Exercise brief
It is required that the lines from the top of the listing through the line with "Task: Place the" be reproduced exactly, excluding pictures.

Given information
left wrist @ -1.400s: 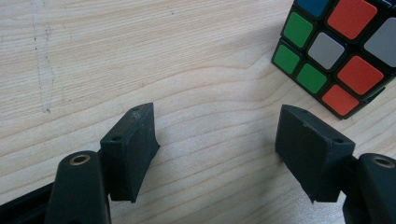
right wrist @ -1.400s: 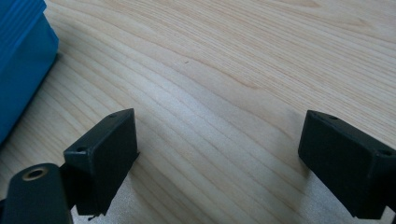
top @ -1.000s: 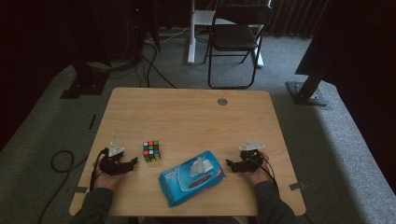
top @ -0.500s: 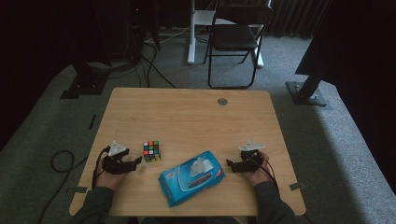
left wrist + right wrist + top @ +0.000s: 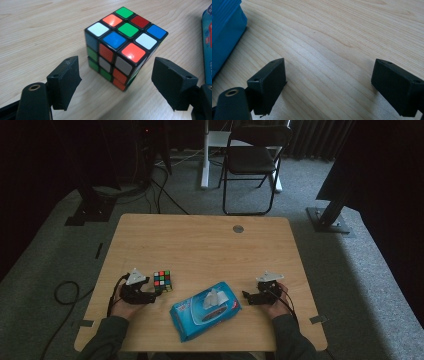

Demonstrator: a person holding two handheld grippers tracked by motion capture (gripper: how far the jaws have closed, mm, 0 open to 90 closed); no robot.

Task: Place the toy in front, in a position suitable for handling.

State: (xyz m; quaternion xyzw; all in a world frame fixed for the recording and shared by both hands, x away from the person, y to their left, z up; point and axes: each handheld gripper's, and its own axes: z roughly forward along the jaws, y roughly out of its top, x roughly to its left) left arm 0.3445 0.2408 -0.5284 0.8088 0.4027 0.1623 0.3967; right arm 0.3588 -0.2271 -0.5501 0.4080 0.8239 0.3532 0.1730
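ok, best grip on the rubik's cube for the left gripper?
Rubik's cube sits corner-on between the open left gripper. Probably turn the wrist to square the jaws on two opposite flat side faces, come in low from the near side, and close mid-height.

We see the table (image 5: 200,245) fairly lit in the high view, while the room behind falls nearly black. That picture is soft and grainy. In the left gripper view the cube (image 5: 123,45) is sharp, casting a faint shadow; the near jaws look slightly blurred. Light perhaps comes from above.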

Solution for this exercise
left wrist @ -1.400s: 
right wrist @ -1.400s: 
top @ -1.000s: 
top @ -0.500s: 
left wrist + right wrist + top @ +0.000s: 

Demonstrator: a person holding two handheld grippers tracked by motion capture (gripper: how far the jaws have closed, mm, 0 open to 90 closed); no robot.

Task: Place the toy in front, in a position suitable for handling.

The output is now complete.